* [Exercise description]
Every line of the data should be written out exactly, with the pictures left out.

==== Available data

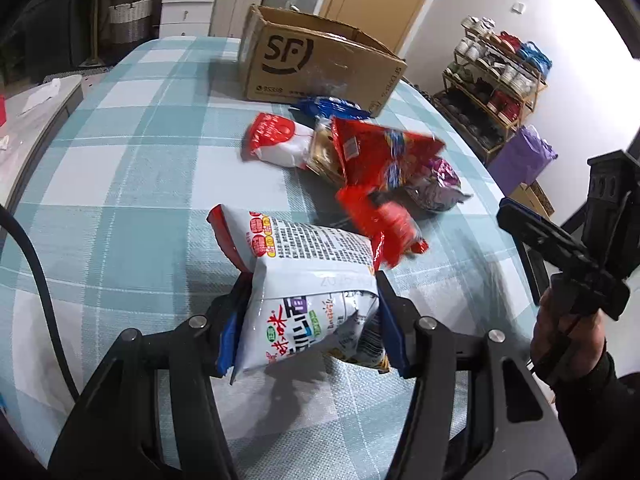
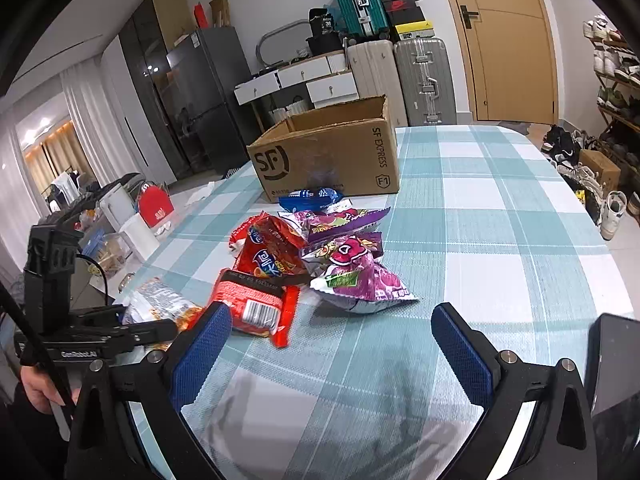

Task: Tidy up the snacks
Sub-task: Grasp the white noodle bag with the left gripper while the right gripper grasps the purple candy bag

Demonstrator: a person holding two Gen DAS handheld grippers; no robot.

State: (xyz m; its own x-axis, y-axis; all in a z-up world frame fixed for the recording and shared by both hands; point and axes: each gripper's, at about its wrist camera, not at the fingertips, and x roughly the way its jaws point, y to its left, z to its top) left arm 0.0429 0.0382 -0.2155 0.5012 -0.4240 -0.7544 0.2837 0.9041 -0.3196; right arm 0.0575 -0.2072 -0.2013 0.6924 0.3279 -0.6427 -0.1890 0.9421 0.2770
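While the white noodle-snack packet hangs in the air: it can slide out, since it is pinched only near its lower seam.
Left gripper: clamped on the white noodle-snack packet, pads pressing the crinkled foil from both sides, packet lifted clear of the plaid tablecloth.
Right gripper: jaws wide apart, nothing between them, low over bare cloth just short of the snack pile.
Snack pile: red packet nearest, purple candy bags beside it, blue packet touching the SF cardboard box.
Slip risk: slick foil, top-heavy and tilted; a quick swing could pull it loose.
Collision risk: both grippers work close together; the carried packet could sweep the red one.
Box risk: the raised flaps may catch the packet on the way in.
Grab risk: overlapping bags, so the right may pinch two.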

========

* [Result of the task]
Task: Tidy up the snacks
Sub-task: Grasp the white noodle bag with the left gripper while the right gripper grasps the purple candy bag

Demonstrator: a person holding two Gen DAS handheld grippers; no robot.

State: (xyz m; its own x-axis, y-axis; all in a z-up world frame fixed for the recording and shared by both hands; point and axes: each gripper's, at about its wrist camera, not at the fingertips, and x roughly the way its jaws point, y to its left, z to its top) left arm 0.0429 0.0382 -0.2155 0.5012 -0.4240 -0.7544 0.2837 0.9041 -0.3196; right arm 0.0575 -0.2072 -0.2013 0.6924 0.3279 -0.6427 -0.1890 0.9421 0.2770
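While the white noodle-snack packet hangs in the air: it can slide out, since it is pinched only near its lower seam.
Left gripper: clamped on the white noodle-snack packet, pads pressing the crinkled foil from both sides, packet lifted clear of the plaid tablecloth.
Right gripper: jaws wide apart, nothing between them, low over bare cloth just short of the snack pile.
Snack pile: red packet nearest, purple candy bags beside it, blue packet touching the SF cardboard box.
Slip risk: slick foil, top-heavy and tilted; a quick swing could pull it loose.
Collision risk: both grippers work close together; the carried packet could sweep the red one.
Box risk: the raised flaps may catch the packet on the way in.
Grab risk: overlapping bags, so the right may pinch two.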

This completes the requested output.